Kultur

„Die Schulz-Story“ eröffnet Privattheatertage in Hamburg

Mittwoch, 12. Juni 2019 - 13:01 Uhr

von Von Ulrike Cordes

Axel Krauße (l-r), Sebastian Schäfer und Gundi-Anna Schick brillieren in „Die Schulz-Story“. Foto: Daniela Aldinger/Studio Theater Stuttgart

Hamburg (dpa) - Der Fall des einstigen SPD-Kanzlerkandidaten Martin Schulz machte nicht nur auf der politischen Bühne Furore. „Die Schulz-Story“ findet auch auf der Bühne statt.

Grelle Karnevalsmusik ertönt, Papierschlangen wirbeln durch die Luft. Inmitten des Trubels steht schwankend und allein ein abgekämpft wirkender Mann mit Bart und Brille, der seine knallrote Krawatte lockert. „Gott bin ich müde“, stöhnt er, „so unfassbar müde. Ob ich jemals wieder fit werde, das weiß ich nicht.“

Es ist Martin Schulz, dessen kurzer Höhenflug als SPD-Kanzlerkandidat nach einem miserablen Ergebnis bei der Bundestagswahl 2017 höchst unsanft endet. Im Theaterstück „Die Schulz-Story“ verkörpert ihn beeindruckend der Schauspieler Sebastian Schäfer.

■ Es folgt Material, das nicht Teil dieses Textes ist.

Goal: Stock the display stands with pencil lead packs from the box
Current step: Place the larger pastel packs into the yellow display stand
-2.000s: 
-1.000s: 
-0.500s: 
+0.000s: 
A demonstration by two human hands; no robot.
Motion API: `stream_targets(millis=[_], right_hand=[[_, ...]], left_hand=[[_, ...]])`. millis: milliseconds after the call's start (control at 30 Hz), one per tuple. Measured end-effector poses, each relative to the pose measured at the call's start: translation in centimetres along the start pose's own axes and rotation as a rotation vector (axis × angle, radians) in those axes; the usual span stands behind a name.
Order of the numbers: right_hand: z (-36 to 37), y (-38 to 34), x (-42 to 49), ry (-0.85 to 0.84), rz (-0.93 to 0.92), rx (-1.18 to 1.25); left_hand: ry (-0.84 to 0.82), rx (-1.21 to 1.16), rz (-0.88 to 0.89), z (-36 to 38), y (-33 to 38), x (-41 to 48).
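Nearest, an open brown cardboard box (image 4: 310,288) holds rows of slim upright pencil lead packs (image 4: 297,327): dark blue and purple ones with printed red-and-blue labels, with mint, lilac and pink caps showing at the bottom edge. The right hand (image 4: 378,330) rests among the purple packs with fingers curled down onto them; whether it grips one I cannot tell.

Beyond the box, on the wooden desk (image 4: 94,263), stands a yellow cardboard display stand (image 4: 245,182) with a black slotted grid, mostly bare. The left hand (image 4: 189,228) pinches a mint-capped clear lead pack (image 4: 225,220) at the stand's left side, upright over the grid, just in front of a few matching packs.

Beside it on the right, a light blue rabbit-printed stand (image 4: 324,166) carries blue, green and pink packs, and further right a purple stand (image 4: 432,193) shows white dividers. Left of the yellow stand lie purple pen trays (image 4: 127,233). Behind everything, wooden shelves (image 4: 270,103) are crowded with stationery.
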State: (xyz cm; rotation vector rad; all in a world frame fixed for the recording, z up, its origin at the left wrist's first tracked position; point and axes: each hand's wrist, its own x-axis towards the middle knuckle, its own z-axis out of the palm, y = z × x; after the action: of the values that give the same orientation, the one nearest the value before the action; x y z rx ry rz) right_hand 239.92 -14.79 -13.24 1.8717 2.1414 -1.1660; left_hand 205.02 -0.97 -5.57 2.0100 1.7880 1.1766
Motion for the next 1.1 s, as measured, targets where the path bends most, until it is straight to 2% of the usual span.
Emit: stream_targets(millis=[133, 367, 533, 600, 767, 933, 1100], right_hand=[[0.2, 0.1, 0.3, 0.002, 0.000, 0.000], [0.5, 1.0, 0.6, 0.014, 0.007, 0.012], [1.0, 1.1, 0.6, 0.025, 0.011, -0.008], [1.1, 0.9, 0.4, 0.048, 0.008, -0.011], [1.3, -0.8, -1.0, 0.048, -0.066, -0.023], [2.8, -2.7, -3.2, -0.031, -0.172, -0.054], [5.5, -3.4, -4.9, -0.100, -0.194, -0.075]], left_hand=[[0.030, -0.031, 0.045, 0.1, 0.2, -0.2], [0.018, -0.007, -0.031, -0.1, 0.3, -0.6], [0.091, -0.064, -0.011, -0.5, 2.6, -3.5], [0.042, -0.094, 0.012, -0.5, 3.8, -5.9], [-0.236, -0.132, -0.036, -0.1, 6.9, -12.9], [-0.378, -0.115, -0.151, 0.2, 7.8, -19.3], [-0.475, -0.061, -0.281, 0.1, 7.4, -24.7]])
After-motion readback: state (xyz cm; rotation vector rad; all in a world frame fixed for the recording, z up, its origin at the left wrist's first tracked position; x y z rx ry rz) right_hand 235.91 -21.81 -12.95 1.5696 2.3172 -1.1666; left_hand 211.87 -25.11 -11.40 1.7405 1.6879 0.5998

Die knapp dreistündige Inszenierung von Christof Küster nach dem gleichnamigen Buch des Journalisten Markus Feldenkirchen hat am Dienstagabend in Hamburg die achten bundesweiten Privattheatertage eröffnet. Für das Gastspiel des Studio Theater Stuttgart gab es vom Publikum im voll besetzten Altonaer Theater minutenlangen Beifall. Anwesend waren auch der Autor Feldenkirchen sowie Hamburgs Kultursenator Carsten Brosda (SPD).

Das Stück, als Komödie angekündigt und doch mehr wie ein Lehrstück erscheinend, schildert präzise wohl typische Prozesse auf und hinter der politischen Bühne. Der Reporter Feldenkirchen hatte den realen Politiker 2017/18 fünf Monate lang begleiten dürfen - im Theater tritt Moritz Brendel als die vielen knappen Szenen kommentierender Erzähler Feldenkirchen in einer weiteren Hauptrolle in Aktion.

Das simple, dabei sehr sinnfällige Bühnenbild (Ausstattung: Maria Martinez Peña) besteht aus einer Ansammlung von rollbaren Stellwänden, von Tischen, Stühlen, Kaffeebechern, Kekstellern und Mikrofonen, die immer wieder neu arrangiert werden - zu Besprechungszimmern, Kongresshallen, Fernsehstudios und Flugzeugkabinen. In Daueraktionismus sind auch die übrigen vier Darstellerinnen und Darsteller. Sie verwandeln sich stetig in Polit-Akteure und -Berater wie die SPD-Politiker Andrea Nahles, Sigmar Gabriel und Hubertus Heil, oder auch in Ehefrau Inge Schulz.

Atmosphärisch und psychologisch verdeutlicht wird so das innere und äußere Drama eines Mannes zwischen Selbstgewissheit und Selbstzweifeln. Ein Mann, der am Ende wie das Opfer eines Übermaßes an populistischer Strategie-Beratung sowie allgemeiner Umfrage-Hörigkeit dasteht. Die vielbeschworene „Authentizität“ des Politikers aus kleinen nordrhein-westfälischen Verhältnissen gerät dabei zur Farce. Pointiert abzulesen an einer Szene, in der Schulz gewaltsam und mäßig erfolgreich seine regional gefärbte Mundart abtrainiert werden soll: Immer mal wieder sagt der Genosse Schulz „mantsche Menschen“ - und nicht etwa hochdeutsch korrekt „manche“.

Dass das Politiktheater in Berlin mit Schulz' Ausstieg aus großen Ämtern - er wirkt nunmehr als einfacher Bundestagsabgeordneter - nicht beendet ist, suggeriert der gerade erst geänderte Schluss des Bühnenstücks. Unter den Klängen des Chansons „L'important c'est la rose“ erhält hier nun Andrea Nahles einen dicken Strauß roter Blumen - ganz schnell wird die zwischenzeitliche Parteivorsitzende ihn aber auch wieder los.

Bei den Privattheatertagen werden in der Hansestadt bis zum 23. Juni insgesamt zwölf herausragende Inszenierungen aus dem gesamten Bundesgebiet gezeigt. Sie konkurrieren in den Kategorien „Komödie“, „(Zeitgenössisches) Drama“ und „Klassiker“ um den Monica-Bleibtreu-Preis. Die Auszeichnungen werden bei einer Gala am 23. Juni in den Hamburger Kammerspielen verliehen.